__RAW DATA__
------------------------------------------------------------

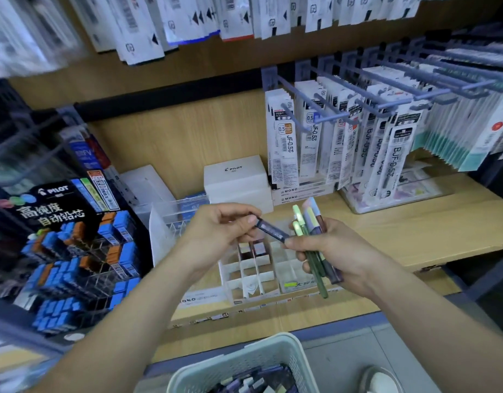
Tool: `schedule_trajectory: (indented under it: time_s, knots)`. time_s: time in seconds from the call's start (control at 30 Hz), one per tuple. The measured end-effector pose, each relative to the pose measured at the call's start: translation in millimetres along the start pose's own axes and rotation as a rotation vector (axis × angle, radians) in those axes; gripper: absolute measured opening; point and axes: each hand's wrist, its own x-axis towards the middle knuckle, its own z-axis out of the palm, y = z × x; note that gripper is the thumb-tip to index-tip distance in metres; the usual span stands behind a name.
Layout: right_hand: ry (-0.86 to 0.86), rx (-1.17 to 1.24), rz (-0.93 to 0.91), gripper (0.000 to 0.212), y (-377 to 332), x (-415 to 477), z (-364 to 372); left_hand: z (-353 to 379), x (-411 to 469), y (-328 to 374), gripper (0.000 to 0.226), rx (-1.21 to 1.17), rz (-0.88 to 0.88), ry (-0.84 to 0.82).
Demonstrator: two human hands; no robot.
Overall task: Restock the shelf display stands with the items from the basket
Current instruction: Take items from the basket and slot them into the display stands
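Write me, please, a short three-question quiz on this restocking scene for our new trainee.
1. True or false: the left hand pinches one end of a dark slim case.
2. Which hand grips the bundle of green and purple items? A) left B) right C) neither
3. Fill in: the PILOT lead display on the left holds blue and ____ cases.

Key: 1 true; 2 B, the right hand; 3 orange.
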Motion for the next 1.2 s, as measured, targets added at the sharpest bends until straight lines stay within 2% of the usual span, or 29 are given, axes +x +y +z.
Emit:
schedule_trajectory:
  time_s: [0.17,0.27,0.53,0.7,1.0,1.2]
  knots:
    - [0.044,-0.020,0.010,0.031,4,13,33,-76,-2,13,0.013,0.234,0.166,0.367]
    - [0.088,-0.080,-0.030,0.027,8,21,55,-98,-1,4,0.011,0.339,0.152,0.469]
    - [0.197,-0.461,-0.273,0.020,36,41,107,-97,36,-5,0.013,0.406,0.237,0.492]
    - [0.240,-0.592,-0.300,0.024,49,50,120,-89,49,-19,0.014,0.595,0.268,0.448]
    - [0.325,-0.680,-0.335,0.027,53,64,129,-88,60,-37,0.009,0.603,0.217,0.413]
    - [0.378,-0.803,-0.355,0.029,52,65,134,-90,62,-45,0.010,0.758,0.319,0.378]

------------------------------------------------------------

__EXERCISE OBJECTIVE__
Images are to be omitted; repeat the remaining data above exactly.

__SOLVED EXERCISE__
Tool: `schedule_trajectory: (indented under it: time_s, knots)`. time_s: time in seconds from the call's start (control at 30 Hz), one per tuple. The measured end-effector pose, each relative to the pose measured at the call's start: translation in millimetres along the start pose's own axes and rotation as a rotation vector (axis × angle, radians) in those axes; gripper: absolute measured opening; point and axes: each hand's wrist, its own x-axis towards the middle knuckle, its own z-axis out of the palm, y = z × x; note that gripper is the thumb-tip to index-tip distance in metres; the usual span stands behind a name.
Layout: right_hand: ry (-0.86 to 0.86), rx (-1.17 to 1.24), rz (-0.93 to 0.91), gripper (0.000 to 0.212), y (-377 to 332), x (-415 to 477), z (-364 to 372); left_hand: z (-353 to 379), x (-411 to 469), y (-328 to 374), gripper (0.000 to 0.226), rx (-1.21 to 1.17), rz (-0.88 to 0.88), ry (-0.84 to 0.82).
Demonstrator: two human hands; no robot.
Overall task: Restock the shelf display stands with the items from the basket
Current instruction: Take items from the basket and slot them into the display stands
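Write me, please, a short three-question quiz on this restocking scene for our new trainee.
1. True or false: the left hand pinches one end of a dark slim case.
2. Which hand grips the bundle of green and purple items? A) left B) right C) neither
3. Fill in: the PILOT lead display on the left holds blue and ____ cases.

Key: 1 true; 2 B, the right hand; 3 orange.
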Motion for the next 1.2 s, as measured, targets added at the sharpest bends until straight lines stay within 2% of the usual span, or 29 are given, axes +x +y +z.
Emit:
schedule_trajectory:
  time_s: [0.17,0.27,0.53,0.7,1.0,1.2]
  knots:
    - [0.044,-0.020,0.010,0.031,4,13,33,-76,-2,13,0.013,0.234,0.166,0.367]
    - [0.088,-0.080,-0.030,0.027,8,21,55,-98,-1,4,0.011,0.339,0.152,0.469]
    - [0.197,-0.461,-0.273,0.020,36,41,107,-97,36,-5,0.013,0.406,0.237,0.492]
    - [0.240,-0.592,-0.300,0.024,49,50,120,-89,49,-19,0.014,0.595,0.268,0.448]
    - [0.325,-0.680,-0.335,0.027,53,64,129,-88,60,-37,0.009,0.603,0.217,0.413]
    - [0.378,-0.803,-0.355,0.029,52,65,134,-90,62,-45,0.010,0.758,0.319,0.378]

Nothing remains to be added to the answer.